Background: The Coronavirus Disease 2019 (COVID-19) pandemic has had a considerable impact on healthcare systems. Due to fear of exposure, medical resource allocation, delay or cancelation of appointment, and the stay-at-home mandate, a dramatic drop in hepatocellular carcinoma (HCC) surveillance was reported in small retrospective studies. Little is known about the change in magnitude of HCC diagnosis during the pandemic period in the United States (U.S.). Herein, we sought to determine the impact of the pandemic on incident HCC cases and the characteristics in the U.S.

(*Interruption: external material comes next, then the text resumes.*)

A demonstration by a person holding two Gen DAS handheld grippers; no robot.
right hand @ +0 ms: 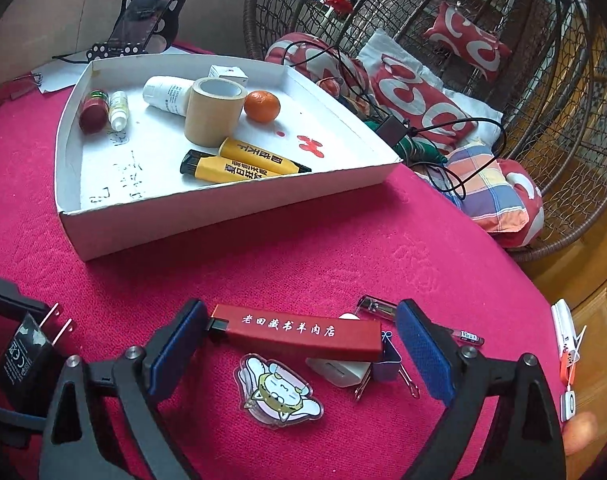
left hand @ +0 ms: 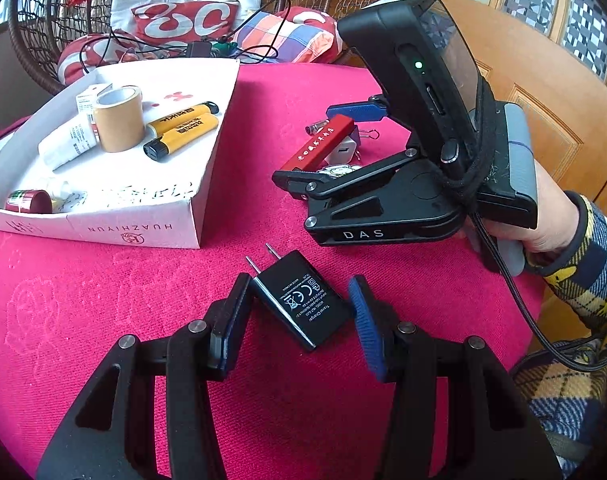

Methods: This is a retrospective study of the US National Cancer Database (NCDB) analyzing the number of incident HCC in the U.S. from 2010 to 2020. The diagnosis of HCC was based on the International Classification of Diseases–Oncology 3rd Edition. The number of reported HCC cases was assessed and the rate was calculated using the total population for each year from the census bureau. Trend analysis was performed using joinpoint regression analysis and a polynomial regression model was used to calculate estimated number of HCC cases in 2020 according to the trend of rates from 2010-2019. Additionally, cancer stage, and treatment modality were calculated.
Results: The number of HCC cases reported during the pandemic year was significantly reduced from the prior year (19,597 cases in 2019 to 16,188 in 2020). Prior to the COVID-19 pandemic, the number of HCC cases was increasing from 2010 to 2017 (13,032 to 19,666 cases, respectively), and stabilized (19,673 in 2018, 19,597 in 2019). Extrapolating from this trend, the predicted number of HCC cases in 2020 was 19,011. However, 14.8% less than the estimated number of HCC cases were diagnosed in 2020. While less than estimated HCC cases were diagnosed in 2020, there was minimal impact on tumor stage and receipt of curative treatment in 2020. The average tumor size of HCC was minimally increased from 4.2 cm in 2019 to 4.3 cm in 2020 (p <0.001).
Conclusions: There was a clinically significant reduction in reported cases of HCC in 2020 versus pre-COVID years. Despite the implementation of COVID-19-associated healthcare restrictions, tumor stage and proportion of patients receiving curative treatment remain largely stable during the first year of COVID-19 pandemic.